### [What needs to be done]
A single figure is required: the number of lines below in which the word "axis" occurs.
Top of Source data
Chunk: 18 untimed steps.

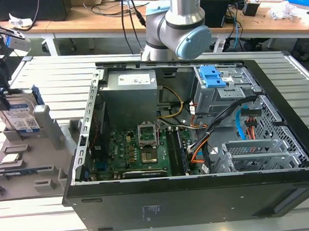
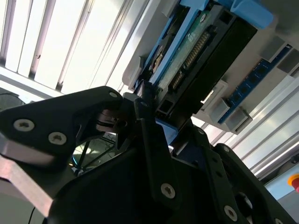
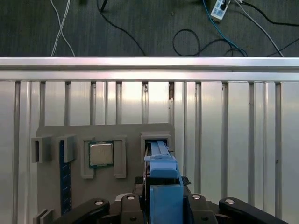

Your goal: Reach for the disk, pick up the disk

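The flat silver hard drive with a blue plastic side frame [image 1: 21, 116] stands upright on edge in a slot of the grey plastic fixture tray [image 1: 53, 135], at the exterior view's left, beside the open black computer case [image 1: 200, 201]. The black gripper [image 3: 164, 183] straddles it from above, 1 jaw on each side; whether they clamp it, I cannot tell. The tray lies on the ribbed aluminium table [image 3: 224, 116].
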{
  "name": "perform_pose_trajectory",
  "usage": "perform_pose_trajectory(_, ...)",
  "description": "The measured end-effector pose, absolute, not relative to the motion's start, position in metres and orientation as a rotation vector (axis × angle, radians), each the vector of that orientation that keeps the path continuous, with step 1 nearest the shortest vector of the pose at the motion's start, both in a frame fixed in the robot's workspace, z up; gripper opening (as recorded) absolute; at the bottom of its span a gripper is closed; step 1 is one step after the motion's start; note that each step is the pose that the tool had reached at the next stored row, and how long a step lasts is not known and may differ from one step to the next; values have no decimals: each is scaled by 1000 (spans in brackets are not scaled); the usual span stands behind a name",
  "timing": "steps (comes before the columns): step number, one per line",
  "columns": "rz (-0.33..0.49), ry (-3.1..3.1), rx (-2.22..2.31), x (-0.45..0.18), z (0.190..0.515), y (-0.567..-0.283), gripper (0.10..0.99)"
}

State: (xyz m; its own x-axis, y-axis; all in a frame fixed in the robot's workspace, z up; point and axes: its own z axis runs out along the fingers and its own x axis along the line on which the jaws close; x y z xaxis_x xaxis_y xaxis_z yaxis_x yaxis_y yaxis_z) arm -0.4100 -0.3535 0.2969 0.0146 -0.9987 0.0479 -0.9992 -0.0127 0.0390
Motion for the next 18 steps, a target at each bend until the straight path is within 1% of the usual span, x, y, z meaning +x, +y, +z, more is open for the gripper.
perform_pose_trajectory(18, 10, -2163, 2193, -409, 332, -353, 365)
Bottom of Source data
### [Result of the task]
2